The study also looked into the ways that Muslims are treated within prisons across the country finding that “numerous muslim prisoners face obstacles to practicing faith.” Muslim Advocates found that the most commonly reported form of discrimination against Muslim prisoners involved prisons’ refusal to comply with Muslim dietary restrictions. Out of 163 Muslim prisoner cases that were brought to federal court and evaluated in the study, nearly 40 percent involved food. The study’s findings come after a report last year that a prison in Alaska was purposely starving Muslim prisoners during Ramadan by giving them pork sandwiches and not providing them with enough calories to sustain themselves while fasting.

Muslim Advocates also found that incarcerated Muslims were regularly denied requests to observe Eid al-Fitr, while Christian holiday requests were routinely approved.

The study also found that many Muslim prisoners experience obstacles to prayer and worship, often due to intentional and discriminatory practices on behalf of prisons and guards. In one cited case, Muslim prisoners were forced to pray outside, often in extreme weather conditions, and, in another, Muslims were banned from praying inside their cells.
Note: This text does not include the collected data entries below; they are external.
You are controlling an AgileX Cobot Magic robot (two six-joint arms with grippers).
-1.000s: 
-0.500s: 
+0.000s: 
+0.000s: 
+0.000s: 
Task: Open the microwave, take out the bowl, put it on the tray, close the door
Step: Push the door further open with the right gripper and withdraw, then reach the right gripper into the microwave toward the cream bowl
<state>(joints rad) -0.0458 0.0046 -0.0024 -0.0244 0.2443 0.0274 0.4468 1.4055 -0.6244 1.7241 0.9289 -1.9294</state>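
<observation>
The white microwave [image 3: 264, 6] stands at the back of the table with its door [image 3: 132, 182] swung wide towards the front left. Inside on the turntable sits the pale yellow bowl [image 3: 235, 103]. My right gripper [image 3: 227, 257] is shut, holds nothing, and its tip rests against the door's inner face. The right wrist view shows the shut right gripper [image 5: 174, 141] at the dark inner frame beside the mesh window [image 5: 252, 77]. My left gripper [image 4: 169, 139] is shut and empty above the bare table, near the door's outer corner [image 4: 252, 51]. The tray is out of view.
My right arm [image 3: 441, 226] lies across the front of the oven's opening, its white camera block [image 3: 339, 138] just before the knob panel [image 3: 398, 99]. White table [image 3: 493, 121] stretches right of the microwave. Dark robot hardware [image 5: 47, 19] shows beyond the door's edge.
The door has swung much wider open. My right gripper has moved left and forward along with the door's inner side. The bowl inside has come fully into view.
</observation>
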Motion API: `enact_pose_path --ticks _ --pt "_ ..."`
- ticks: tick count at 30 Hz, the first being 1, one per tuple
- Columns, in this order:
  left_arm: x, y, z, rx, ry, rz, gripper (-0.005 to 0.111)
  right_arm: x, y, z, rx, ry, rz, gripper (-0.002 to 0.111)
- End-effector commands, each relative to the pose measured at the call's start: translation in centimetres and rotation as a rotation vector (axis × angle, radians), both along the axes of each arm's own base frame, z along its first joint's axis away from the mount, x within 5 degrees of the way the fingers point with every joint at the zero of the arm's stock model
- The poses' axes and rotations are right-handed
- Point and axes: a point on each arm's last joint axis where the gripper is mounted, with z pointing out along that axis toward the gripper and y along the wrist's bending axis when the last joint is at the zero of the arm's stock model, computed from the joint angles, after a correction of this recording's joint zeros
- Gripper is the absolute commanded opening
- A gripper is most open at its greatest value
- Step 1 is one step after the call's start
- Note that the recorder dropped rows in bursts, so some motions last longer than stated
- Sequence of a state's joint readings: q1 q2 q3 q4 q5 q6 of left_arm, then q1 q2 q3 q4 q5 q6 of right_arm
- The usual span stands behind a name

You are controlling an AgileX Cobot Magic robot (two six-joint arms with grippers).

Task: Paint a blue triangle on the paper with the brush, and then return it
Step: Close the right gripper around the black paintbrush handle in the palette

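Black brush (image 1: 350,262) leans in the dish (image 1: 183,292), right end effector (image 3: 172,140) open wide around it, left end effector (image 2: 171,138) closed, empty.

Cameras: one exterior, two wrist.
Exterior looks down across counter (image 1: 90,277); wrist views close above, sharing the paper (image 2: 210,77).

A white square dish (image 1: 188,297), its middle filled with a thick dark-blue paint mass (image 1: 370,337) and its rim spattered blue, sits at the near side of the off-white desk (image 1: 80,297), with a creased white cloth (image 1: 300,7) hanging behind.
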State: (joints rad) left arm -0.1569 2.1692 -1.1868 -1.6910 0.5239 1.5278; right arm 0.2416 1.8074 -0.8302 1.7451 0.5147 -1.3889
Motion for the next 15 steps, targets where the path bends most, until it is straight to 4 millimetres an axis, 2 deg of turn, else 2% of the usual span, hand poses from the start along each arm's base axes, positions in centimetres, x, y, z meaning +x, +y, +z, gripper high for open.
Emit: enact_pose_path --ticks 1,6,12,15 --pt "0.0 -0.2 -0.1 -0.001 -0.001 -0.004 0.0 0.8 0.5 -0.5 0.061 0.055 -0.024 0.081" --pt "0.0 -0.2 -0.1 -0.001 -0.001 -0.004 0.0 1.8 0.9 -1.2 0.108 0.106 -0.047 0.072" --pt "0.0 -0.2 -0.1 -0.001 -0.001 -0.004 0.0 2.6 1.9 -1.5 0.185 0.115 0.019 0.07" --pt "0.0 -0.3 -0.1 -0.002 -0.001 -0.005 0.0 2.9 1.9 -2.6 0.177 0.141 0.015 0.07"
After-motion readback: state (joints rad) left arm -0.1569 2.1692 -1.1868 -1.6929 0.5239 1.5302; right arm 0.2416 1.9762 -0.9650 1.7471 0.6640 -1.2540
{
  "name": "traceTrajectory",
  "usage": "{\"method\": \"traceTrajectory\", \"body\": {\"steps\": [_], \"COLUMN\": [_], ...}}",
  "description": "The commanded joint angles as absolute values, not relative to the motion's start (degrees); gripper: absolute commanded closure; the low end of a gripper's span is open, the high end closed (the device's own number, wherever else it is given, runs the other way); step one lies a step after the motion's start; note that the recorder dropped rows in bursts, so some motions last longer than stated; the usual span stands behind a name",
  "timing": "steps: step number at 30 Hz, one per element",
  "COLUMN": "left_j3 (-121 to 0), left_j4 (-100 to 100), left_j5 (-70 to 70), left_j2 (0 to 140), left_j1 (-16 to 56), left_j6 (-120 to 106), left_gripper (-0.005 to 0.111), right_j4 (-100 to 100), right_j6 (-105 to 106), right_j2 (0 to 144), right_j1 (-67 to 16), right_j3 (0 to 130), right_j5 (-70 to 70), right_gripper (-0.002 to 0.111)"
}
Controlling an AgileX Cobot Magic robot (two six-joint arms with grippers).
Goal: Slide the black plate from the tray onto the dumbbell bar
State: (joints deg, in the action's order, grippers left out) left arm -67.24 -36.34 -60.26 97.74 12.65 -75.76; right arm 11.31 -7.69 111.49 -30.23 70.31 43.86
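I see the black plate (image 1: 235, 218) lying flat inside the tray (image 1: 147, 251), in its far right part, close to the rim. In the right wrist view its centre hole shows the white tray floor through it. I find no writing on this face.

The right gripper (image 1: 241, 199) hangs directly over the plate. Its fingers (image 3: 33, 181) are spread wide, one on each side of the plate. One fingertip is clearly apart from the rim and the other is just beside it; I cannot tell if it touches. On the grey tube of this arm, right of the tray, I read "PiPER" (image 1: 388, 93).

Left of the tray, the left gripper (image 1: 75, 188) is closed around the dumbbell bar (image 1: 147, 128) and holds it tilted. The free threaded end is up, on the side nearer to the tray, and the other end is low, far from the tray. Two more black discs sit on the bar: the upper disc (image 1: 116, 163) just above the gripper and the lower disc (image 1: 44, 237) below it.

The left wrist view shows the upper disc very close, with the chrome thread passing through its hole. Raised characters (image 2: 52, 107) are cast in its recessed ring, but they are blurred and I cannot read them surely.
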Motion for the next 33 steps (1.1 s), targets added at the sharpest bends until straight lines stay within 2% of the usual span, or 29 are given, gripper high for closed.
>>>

The study also noted two prisoners who were once limited to one religious service per week as a form of punishment.

While Muslim Advocates encountered numerous prisons with harmful practices that often violated the right to religious freedom, they also noted that “there are many ‘less restrictive’ and even fully accommodating prison policies that successfully facilitate Muslim practices around prayer, diet, and dress, without compromising compelling government interests in safety.”

“As civil rights lawyers, our takeaway is that many state prisons are failing to respond to the needs of this significant population of Muslims,” said Saei. “It is simply unreasonable for so many state prisons to deny these people basic necessities […] particularly when other prisons are already doing this with ease.”

To conclude the study, Muslim Advocates included a list of best practices recommendations for state departments of corrections, pointing out that Muslim overrepresentation in prisons should be enough of an incentive to implement the suggestions nationally. The suggestions include allowing Muslims to adjust their work hours during Ramadan, training guards on how to conduct respectful searches of religious property, and allowing head coverings throughout their facilities.